**WHAT YOU SHOULD DO**
Please find how many lines of the data contain the string "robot", and respond with that number only.

**DATA LISTING**
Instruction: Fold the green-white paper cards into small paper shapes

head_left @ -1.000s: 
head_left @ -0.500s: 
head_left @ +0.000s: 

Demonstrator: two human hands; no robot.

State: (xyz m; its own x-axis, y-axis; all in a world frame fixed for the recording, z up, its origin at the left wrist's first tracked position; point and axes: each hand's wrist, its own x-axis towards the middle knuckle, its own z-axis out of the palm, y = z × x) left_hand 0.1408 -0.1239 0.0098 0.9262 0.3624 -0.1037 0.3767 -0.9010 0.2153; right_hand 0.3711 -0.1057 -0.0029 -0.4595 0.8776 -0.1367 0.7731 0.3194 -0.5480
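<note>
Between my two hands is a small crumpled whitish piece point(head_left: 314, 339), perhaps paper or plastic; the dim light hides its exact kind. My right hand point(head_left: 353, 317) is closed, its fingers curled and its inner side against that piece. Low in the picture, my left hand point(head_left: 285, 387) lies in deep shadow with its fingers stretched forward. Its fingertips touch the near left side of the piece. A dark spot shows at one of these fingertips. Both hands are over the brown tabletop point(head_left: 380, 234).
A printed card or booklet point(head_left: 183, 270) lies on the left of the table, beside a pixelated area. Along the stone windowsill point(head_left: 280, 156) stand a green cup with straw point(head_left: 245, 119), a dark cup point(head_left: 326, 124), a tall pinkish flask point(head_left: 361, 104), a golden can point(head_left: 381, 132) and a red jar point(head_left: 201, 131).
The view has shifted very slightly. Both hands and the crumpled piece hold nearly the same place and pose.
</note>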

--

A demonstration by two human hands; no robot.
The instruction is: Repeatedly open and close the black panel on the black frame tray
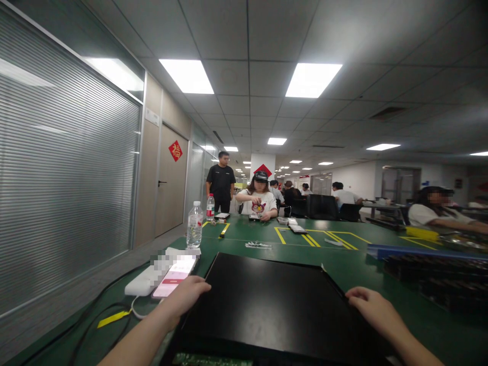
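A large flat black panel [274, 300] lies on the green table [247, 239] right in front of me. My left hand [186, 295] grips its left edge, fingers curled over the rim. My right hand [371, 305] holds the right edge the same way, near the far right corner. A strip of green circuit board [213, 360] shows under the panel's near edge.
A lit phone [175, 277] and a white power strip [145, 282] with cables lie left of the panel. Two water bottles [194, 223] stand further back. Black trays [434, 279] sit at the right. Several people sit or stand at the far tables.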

**SOLUTION BELOW**
2